> _To do_
Only the lines below, from the one with "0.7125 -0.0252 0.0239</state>" through the one with "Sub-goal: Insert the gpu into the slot", are to be written out, exactly.

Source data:

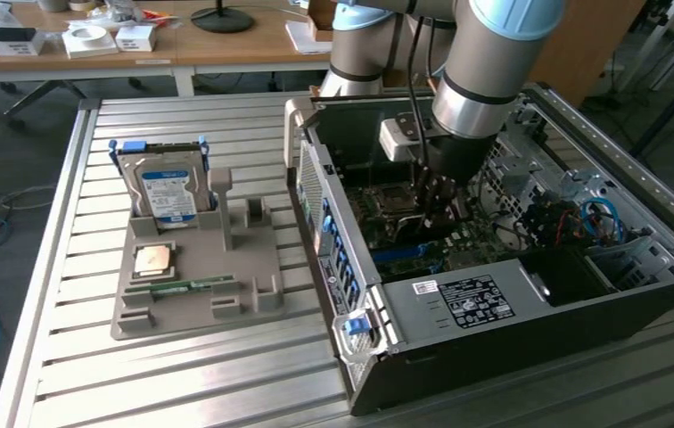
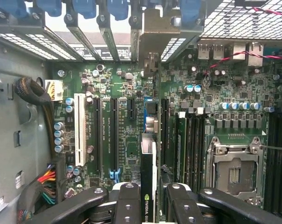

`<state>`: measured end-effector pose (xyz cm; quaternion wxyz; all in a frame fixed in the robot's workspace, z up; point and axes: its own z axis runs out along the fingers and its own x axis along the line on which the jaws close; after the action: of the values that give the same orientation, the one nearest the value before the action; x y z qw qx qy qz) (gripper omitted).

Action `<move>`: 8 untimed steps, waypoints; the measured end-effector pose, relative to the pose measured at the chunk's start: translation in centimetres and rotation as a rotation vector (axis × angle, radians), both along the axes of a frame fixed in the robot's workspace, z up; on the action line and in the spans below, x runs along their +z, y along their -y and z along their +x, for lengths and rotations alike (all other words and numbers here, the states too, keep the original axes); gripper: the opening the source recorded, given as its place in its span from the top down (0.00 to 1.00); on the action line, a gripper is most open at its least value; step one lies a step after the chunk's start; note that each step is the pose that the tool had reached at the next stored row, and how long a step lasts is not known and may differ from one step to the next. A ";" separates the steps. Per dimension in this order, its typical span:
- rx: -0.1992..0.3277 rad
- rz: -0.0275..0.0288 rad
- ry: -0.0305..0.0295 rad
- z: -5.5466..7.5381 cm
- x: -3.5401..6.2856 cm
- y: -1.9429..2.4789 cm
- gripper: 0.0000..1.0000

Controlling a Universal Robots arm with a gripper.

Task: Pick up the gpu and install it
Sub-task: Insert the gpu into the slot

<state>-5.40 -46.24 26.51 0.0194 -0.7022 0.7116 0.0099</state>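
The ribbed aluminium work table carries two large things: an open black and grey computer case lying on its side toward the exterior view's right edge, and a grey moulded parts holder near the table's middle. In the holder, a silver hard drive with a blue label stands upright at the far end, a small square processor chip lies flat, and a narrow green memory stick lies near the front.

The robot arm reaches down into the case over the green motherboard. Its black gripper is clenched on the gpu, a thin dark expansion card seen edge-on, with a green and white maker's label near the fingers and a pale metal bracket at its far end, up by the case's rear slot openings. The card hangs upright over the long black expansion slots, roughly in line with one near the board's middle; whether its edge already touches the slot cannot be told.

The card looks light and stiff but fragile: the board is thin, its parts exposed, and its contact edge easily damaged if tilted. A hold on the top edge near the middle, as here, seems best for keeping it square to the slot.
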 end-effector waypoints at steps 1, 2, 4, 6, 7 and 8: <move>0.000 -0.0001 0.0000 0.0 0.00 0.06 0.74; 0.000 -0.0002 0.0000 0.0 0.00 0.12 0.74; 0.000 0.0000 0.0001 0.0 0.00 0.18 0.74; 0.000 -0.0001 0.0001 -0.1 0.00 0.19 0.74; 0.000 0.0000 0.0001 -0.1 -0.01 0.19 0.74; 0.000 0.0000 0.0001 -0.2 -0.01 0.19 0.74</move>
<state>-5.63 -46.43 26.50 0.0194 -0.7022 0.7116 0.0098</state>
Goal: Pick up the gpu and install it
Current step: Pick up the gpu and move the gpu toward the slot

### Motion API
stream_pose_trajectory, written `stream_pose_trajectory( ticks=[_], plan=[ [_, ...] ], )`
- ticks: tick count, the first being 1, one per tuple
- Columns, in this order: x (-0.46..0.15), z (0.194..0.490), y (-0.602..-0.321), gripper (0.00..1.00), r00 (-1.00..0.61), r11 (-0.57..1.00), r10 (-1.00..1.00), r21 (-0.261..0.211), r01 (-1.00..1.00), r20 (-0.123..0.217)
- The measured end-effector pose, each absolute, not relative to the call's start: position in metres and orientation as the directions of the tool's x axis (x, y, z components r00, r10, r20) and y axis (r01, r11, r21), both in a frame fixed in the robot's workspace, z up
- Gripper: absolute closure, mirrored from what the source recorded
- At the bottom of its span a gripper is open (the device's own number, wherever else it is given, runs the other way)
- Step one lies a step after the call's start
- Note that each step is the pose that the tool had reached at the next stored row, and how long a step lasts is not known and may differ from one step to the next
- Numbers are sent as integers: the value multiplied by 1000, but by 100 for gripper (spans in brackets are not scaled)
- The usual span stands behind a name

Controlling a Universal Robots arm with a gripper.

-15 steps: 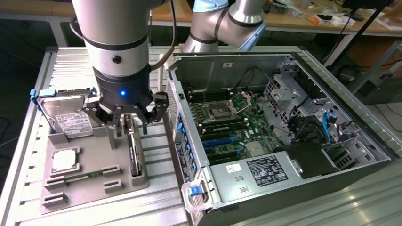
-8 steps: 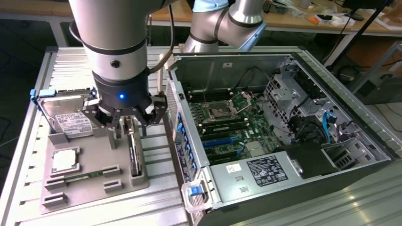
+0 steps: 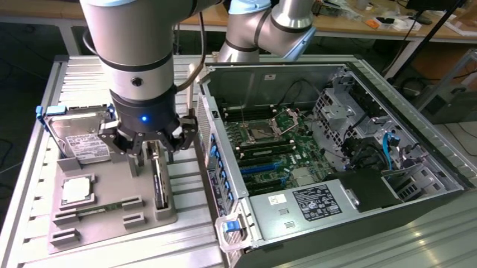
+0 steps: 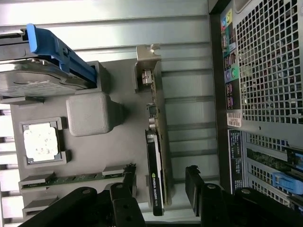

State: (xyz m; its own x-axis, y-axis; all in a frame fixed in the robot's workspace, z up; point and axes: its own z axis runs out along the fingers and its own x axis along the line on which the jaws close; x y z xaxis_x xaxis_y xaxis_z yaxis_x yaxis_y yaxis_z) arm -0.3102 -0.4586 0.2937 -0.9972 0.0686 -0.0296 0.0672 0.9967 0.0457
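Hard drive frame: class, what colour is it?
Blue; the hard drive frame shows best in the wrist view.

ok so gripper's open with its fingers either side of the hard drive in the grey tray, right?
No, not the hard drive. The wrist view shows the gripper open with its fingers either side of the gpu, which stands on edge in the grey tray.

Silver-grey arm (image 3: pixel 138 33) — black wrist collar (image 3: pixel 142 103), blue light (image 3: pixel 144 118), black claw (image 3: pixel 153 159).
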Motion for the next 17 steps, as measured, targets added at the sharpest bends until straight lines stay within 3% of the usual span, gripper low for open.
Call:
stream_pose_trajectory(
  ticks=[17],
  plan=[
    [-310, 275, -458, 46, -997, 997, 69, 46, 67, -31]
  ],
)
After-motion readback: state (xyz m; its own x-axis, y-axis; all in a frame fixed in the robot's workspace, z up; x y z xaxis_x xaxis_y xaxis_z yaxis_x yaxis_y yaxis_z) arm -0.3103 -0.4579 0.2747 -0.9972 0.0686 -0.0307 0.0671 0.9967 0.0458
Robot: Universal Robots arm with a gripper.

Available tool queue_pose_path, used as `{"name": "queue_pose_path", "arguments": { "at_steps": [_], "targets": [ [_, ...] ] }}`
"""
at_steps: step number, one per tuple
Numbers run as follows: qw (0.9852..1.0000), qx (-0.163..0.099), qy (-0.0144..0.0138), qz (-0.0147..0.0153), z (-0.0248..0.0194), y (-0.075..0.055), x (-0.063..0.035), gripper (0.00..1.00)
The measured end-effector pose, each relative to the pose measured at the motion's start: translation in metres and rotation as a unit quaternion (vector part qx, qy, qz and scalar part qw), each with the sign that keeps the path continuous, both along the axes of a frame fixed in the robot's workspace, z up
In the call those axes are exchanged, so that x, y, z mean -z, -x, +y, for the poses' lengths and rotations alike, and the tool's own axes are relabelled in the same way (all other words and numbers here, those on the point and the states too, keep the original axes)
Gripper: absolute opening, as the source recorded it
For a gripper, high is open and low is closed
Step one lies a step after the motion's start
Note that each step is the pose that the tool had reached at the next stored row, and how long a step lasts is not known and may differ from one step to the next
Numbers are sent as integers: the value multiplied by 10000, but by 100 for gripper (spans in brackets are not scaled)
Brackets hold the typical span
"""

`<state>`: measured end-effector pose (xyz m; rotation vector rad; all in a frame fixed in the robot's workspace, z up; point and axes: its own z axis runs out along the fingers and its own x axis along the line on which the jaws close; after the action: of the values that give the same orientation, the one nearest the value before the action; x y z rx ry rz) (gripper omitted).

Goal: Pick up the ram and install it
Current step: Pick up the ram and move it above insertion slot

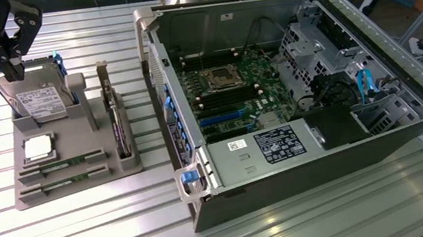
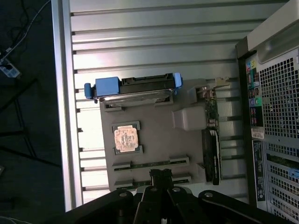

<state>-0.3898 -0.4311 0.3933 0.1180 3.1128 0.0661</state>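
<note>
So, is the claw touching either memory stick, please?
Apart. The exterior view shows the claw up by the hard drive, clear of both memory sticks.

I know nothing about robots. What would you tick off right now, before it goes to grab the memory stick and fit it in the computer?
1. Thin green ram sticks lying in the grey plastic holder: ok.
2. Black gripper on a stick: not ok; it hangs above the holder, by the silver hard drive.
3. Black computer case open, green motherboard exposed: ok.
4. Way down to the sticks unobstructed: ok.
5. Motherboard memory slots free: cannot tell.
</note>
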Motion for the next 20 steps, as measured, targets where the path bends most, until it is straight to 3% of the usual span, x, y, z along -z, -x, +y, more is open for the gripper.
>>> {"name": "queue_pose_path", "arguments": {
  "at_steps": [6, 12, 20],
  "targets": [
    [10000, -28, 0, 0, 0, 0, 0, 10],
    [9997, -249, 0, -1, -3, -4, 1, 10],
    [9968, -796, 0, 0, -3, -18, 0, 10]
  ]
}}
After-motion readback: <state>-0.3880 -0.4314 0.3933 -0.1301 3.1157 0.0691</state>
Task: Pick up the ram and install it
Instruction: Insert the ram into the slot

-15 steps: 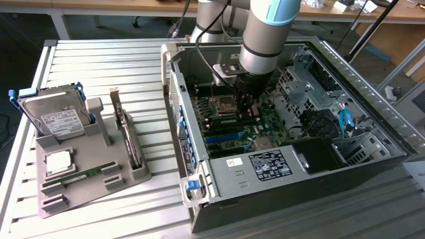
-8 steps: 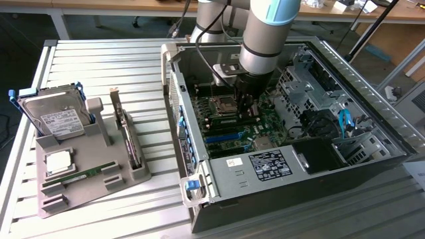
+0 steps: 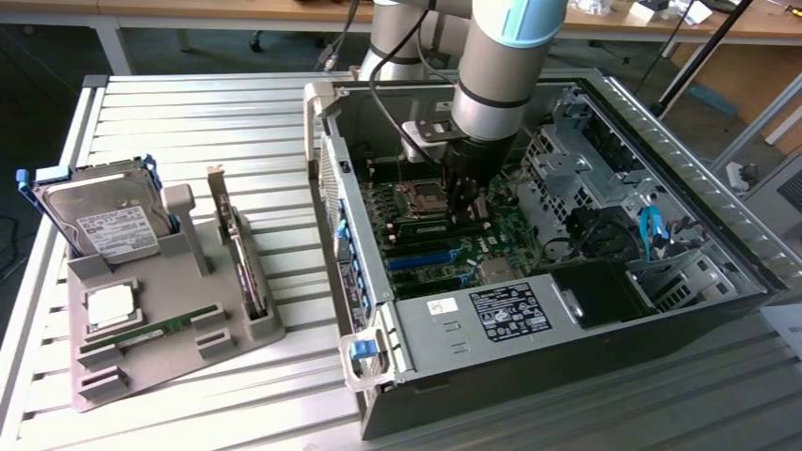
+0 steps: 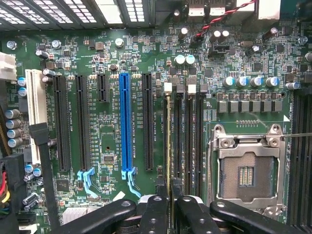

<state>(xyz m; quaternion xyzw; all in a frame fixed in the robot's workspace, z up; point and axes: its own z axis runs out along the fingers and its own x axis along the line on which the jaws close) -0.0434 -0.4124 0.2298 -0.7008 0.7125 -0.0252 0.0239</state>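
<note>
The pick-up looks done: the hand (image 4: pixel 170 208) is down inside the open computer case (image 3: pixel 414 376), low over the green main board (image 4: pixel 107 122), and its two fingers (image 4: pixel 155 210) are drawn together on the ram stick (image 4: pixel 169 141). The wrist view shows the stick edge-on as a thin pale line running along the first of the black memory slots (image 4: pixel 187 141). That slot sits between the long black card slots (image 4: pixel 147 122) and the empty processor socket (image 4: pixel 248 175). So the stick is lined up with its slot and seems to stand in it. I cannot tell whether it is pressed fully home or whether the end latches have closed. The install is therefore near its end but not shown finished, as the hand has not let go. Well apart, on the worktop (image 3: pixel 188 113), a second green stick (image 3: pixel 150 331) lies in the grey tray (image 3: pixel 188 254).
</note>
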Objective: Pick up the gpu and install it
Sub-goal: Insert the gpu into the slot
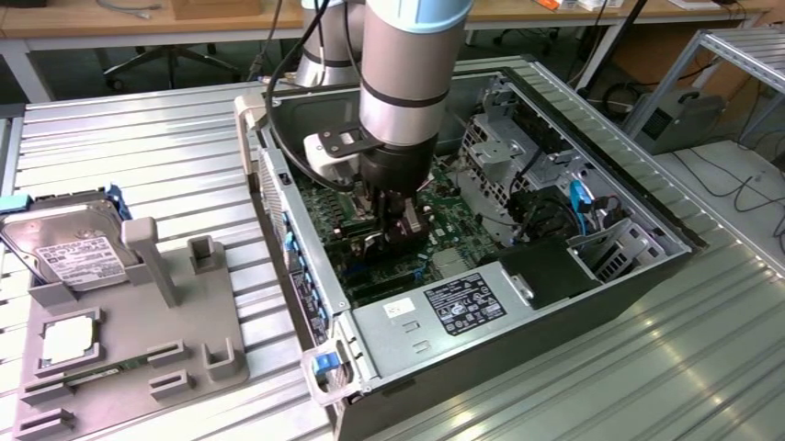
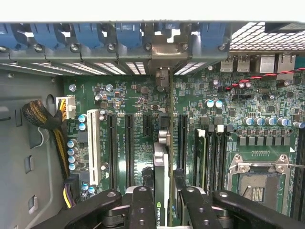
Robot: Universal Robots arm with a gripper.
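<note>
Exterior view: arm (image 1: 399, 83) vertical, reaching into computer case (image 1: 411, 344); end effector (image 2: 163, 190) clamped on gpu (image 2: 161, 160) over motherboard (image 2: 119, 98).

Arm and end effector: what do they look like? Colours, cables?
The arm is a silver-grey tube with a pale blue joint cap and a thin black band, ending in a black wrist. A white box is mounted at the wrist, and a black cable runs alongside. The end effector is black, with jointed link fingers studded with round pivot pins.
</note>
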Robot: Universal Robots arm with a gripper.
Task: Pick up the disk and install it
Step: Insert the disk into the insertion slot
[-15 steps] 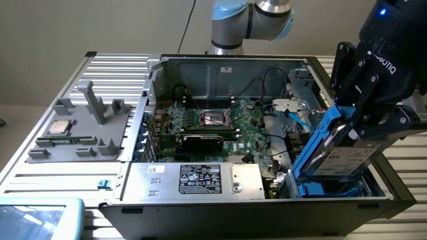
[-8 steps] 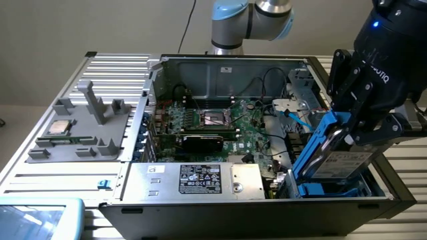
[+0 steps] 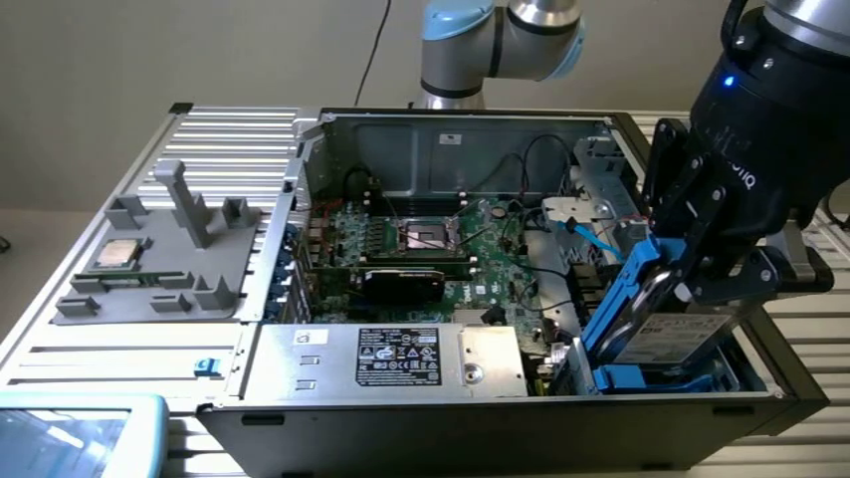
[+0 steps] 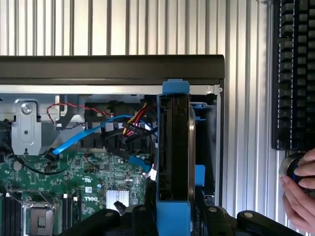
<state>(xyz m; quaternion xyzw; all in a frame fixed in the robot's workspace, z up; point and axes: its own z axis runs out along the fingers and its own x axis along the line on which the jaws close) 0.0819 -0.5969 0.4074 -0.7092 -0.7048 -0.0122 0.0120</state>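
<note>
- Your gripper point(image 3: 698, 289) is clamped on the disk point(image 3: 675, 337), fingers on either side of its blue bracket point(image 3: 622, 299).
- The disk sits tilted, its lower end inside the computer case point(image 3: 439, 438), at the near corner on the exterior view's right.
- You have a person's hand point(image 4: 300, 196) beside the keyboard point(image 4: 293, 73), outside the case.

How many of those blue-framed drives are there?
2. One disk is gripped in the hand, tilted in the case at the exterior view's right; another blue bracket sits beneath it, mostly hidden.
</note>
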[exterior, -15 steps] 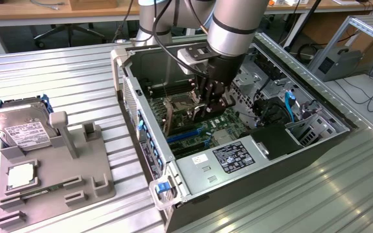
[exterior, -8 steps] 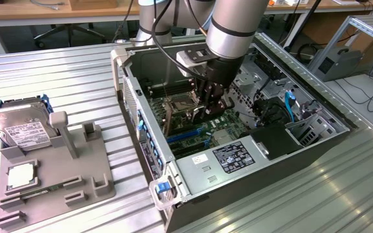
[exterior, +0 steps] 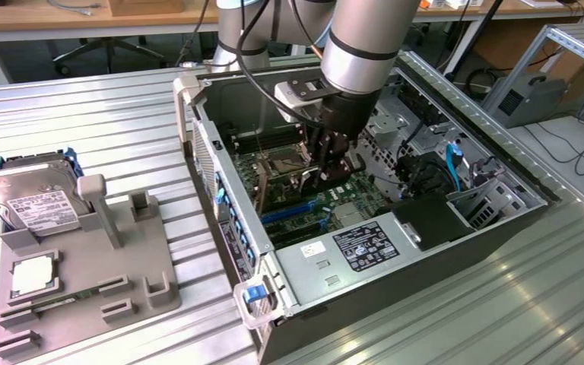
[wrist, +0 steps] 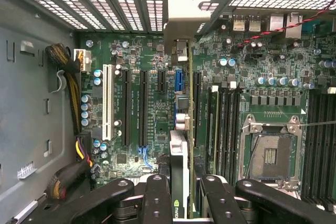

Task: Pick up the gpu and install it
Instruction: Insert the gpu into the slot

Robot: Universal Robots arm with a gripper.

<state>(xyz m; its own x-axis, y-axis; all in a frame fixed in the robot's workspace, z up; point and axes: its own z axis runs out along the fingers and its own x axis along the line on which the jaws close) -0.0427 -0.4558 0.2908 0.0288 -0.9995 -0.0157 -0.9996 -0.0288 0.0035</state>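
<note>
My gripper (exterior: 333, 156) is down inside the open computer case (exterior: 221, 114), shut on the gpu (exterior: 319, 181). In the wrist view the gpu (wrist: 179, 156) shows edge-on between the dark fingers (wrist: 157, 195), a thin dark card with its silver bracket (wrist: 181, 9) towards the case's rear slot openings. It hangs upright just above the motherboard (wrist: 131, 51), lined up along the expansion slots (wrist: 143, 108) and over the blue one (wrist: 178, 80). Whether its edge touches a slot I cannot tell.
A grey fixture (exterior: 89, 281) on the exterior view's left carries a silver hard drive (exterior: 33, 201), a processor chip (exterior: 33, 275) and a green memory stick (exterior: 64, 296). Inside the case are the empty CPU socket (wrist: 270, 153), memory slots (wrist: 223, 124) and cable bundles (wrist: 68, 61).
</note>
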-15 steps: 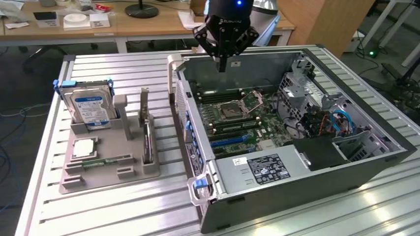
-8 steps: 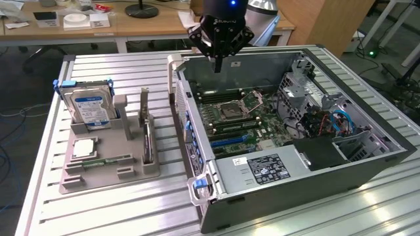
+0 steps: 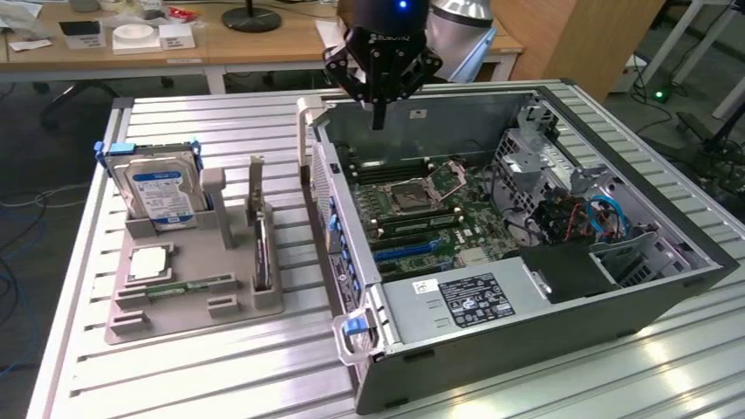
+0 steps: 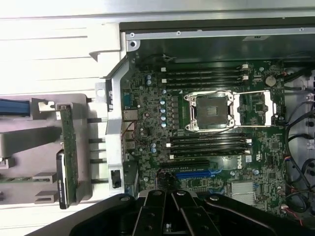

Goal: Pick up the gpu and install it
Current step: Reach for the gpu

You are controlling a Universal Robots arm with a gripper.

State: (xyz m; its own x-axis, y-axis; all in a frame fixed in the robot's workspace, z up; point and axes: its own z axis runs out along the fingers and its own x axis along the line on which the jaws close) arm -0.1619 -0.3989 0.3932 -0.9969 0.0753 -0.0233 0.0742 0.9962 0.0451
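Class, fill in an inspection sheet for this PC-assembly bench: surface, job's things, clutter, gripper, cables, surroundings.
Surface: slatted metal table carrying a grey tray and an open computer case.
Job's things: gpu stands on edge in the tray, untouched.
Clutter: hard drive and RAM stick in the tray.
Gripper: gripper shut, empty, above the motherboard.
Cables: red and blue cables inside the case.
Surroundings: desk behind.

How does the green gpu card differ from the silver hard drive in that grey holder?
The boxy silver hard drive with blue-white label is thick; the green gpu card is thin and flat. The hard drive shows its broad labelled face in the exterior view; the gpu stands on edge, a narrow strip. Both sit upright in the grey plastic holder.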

> _Solution_
<state>(xyz m; quaternion xyzw; all in a frame fixed in the robot's workspace, z up; point and axes: its own z axis runs out along the fingers and its own x axis along the line on which the jaws close) -0.0434 -0.4124 0.2298 -0.7008 0.7125 -0.0252 0.0239</state>
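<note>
The pick-up looks done: the hand (image 4: pixel 170 208) is down inside the open computer case (image 3: pixel 414 376), low over the green main board (image 4: pixel 107 122), and its two fingers (image 4: pixel 155 210) are drawn together on the ram stick (image 4: pixel 169 141). The wrist view shows the stick edge-on as a thin pale line running along the first of the black memory slots (image 4: pixel 187 141). That slot sits between the long black card slots (image 4: pixel 147 122) and the empty processor socket (image 4: pixel 248 175). So the stick is lined up with its slot and seems to stand in it. I cannot tell whether it is pressed fully home or whether the end latches have closed. The install is therefore near its end but not shown finished, as the hand has not let go. Well apart, on the worktop (image 3: pixel 188 113), a second green stick (image 3: pixel 150 331) lies in the grey tray (image 3: pixel 188 254).
</note>
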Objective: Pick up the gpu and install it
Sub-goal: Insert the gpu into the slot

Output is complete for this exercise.